- Try it -
Using the data beneath this instruction, retype only the lines from the one that contains "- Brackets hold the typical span" down to the one that contains "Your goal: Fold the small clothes", both included, exactly as they appear.

- Material provided -
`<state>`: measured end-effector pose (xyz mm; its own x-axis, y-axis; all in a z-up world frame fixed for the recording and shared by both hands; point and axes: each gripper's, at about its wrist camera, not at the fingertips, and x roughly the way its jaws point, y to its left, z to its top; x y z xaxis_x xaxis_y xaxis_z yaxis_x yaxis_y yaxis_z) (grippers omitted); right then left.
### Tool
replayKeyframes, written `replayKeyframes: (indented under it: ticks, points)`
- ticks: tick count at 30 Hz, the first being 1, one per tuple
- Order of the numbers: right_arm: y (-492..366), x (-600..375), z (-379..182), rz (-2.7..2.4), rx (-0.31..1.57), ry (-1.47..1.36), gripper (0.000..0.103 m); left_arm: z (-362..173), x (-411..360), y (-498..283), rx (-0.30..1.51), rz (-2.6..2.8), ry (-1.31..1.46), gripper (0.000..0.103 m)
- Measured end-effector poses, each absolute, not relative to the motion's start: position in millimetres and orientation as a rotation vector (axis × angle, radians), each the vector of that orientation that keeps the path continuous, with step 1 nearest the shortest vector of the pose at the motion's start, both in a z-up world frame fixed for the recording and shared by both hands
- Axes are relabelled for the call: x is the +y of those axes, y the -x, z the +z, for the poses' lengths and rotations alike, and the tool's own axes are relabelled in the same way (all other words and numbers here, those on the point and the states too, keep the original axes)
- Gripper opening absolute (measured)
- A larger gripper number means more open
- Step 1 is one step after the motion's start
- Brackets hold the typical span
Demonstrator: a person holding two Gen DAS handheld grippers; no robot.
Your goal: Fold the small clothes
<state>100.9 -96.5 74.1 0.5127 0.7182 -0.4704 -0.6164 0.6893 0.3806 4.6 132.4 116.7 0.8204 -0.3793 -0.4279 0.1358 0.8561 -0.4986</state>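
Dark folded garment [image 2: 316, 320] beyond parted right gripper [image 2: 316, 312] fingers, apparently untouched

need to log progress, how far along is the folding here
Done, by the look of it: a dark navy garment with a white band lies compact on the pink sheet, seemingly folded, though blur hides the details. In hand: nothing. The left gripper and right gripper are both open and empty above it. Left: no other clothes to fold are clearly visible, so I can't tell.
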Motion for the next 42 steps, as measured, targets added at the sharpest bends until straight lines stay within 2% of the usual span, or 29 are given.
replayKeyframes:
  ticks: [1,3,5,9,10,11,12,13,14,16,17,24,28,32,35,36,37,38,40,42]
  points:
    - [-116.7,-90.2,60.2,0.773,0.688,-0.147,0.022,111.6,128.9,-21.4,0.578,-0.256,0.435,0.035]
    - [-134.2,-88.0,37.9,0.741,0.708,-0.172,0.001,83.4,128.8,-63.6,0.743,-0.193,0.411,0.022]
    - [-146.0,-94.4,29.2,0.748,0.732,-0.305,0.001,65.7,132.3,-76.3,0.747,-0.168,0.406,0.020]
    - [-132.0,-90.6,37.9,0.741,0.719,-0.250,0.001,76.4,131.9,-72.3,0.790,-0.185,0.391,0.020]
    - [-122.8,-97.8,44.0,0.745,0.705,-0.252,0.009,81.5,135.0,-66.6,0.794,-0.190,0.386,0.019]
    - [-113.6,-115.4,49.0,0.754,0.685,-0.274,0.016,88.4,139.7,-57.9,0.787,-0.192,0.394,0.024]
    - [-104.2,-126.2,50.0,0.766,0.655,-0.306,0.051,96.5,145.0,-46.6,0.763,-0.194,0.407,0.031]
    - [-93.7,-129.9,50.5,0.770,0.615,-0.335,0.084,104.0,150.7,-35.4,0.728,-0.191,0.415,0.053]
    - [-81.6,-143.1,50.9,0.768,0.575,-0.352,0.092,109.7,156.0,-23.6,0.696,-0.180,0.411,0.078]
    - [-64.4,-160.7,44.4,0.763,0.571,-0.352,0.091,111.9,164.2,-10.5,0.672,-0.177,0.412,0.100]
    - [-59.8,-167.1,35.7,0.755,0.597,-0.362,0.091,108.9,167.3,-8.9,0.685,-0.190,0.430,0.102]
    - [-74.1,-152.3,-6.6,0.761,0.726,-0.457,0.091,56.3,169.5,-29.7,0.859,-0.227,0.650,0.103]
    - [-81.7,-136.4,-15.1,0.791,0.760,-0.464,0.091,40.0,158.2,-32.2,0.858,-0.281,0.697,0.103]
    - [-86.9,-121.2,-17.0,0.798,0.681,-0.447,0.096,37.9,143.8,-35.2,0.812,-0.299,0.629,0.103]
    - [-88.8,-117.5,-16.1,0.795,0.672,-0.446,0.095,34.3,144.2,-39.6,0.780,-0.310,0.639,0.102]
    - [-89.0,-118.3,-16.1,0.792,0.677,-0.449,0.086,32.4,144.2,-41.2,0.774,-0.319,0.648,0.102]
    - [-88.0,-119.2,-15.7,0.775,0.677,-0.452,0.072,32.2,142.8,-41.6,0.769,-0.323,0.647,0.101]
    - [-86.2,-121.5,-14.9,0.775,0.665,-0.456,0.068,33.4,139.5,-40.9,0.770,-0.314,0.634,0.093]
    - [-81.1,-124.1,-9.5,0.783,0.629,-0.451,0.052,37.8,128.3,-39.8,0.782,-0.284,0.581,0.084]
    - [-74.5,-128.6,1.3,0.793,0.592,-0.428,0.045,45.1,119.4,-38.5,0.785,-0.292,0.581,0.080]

- Solution for this problem -
- Brackets hold the typical span
Demonstrator: a person holding two Gen DAS handheld grippers; no robot.
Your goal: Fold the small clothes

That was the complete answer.